### Exercise brief
Look through the data below and show every line that includes "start".

### Supplied information
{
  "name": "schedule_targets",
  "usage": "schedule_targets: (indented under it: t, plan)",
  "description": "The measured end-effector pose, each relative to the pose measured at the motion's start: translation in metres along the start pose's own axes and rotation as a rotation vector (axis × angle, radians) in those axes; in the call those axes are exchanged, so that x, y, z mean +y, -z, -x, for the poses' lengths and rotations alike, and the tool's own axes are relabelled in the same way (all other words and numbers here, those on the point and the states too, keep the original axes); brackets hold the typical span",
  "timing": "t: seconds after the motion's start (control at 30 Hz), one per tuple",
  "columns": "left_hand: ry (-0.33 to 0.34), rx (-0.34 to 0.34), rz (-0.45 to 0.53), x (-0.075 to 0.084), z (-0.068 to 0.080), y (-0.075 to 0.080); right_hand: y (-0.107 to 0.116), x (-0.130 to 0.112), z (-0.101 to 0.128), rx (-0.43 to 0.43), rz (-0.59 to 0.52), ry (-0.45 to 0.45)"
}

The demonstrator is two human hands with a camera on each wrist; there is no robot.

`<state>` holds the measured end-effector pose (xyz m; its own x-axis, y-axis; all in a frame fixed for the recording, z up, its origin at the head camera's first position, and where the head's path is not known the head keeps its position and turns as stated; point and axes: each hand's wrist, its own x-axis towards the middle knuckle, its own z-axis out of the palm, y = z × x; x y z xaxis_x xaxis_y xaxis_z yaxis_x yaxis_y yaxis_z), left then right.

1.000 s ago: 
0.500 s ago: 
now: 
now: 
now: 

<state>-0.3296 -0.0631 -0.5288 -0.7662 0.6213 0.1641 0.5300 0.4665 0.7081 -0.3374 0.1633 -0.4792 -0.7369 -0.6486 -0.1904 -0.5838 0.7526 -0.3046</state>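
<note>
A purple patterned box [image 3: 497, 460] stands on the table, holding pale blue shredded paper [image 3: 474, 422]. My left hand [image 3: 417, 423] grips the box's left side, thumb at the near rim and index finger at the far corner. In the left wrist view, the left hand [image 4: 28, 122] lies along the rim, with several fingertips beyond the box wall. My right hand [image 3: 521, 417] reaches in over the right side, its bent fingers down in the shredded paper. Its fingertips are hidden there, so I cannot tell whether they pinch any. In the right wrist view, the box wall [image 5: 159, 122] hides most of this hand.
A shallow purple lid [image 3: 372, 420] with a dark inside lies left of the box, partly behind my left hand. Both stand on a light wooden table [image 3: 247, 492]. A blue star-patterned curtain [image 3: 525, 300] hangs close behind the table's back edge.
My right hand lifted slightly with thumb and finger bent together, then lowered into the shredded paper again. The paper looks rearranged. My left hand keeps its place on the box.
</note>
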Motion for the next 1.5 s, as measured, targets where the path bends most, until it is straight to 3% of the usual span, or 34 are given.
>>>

### Expected answer
  "description": "The measured end-effector pose, each relative to the pose measured at the motion's start: translation in metres along the start pose's own axes and rotation as a rotation vector (axis × angle, radians) in those axes; in the call those axes are exchanged, so that x, y, z mean +y, -z, -x, for the poses' lengths and rotations alike, and the tool's own axes are relabelled in the same way (all other words and numbers here, those on the point and the states too, keep the original axes); brackets hold the typical span",
  "timing": "t: seconds after the motion's start (control at 30 Hz), one per tuple",

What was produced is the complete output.